Recibe hoy el premio a su trayectoria.

ALUMNO DE DON LUIS C. MÁRQUEZ

Decano del periodismo tabasqueño, alumno de don Luis C. Márquez, con quien trabajó en el Diario de Tabasco y después en Tabasco HOY, 74 años después Erwin recuerda con nitidez al “Macondo” de su infancia, el del ruidoso ferrocarril, el del río San Pedro que jamás vio desbordar y que surcaban grandes balsas cargadas de madera; el mismo que navegaron los mayas para comerciar y transportar el material para erigir sus portentosos centros ceremoniales.

Ahí fue donde cree haber sentido su primera fijación por la palabra impresa, en diarios con noticias viejas, que sin saber aprendería a armar años después letra por letra. “No fui linotipista sino corrector de pruebas”, aclara en alusión a lo que alguien publicó sobre su trayectoria.

Eran los tiempos en que las redacciones eran salones ruidosos, con olor a café y cigarrillo y la impresión de un periódico ocupaba muchas manos y los ojos de hábiles y acuciosos correctores, que como él, se afanaban en lograr que ningún escritor llamara para señalarles siquiera un error.

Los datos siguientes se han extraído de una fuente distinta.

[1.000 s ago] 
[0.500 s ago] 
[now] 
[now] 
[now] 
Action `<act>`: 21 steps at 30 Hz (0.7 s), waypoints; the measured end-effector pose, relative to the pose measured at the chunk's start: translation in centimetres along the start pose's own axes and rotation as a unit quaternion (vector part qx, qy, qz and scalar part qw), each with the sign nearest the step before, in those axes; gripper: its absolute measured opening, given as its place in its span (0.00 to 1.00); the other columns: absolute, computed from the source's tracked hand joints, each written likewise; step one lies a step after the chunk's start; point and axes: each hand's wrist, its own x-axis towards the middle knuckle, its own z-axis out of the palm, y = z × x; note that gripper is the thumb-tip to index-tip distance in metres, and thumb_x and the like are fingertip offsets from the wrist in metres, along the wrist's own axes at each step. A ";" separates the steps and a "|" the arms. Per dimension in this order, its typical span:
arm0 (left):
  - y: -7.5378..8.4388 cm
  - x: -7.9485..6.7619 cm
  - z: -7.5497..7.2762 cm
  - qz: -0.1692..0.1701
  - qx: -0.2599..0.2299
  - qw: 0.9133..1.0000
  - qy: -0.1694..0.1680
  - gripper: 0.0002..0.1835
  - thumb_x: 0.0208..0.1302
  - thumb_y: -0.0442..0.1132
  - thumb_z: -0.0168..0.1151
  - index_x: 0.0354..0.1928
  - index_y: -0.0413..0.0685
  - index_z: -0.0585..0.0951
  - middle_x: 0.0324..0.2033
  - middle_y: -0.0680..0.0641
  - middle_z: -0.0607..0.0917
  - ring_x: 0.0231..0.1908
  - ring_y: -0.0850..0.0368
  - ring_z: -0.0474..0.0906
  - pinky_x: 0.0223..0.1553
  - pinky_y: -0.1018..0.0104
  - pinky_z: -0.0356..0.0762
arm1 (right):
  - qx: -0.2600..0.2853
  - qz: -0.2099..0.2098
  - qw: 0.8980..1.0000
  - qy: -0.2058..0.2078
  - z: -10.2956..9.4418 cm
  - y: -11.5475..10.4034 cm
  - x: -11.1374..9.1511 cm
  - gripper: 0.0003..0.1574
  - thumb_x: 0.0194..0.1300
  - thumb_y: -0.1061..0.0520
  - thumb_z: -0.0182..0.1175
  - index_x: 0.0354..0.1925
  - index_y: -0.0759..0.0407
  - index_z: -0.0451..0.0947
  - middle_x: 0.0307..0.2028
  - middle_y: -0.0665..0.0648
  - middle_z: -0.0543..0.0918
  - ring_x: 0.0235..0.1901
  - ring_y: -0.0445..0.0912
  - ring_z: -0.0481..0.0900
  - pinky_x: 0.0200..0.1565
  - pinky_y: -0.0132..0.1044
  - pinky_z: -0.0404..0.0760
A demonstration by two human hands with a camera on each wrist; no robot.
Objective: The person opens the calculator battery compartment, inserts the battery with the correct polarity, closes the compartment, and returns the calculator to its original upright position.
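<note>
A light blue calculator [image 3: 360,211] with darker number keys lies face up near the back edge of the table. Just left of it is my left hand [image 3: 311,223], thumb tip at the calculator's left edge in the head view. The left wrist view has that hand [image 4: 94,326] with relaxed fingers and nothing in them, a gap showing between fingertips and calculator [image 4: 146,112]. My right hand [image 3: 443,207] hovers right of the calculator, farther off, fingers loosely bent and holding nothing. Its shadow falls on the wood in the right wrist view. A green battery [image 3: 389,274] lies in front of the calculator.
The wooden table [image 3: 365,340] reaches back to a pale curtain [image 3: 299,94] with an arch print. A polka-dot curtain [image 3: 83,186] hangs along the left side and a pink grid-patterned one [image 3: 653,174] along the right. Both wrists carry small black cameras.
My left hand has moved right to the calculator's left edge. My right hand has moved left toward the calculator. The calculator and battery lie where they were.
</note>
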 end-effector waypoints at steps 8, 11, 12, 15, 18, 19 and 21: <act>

De voz rasgada, inconfundible por su acento tabasqueño, El Padrino, como algunos le llaman en alusión a una de sus afamadas columnas políticas, recorre a prisa, pero sin escatimar en detalle, parte de su vida y trayectoria en una entre – vista en ocasión del reconocimiento que recibirá el 2 de diciembre próximo por parte de la Federación de Asociaciones de Periodistas Mexicanos A.C. y el Colegio de Licenciados en Periodismo por 50 años de ejercicio periodístico.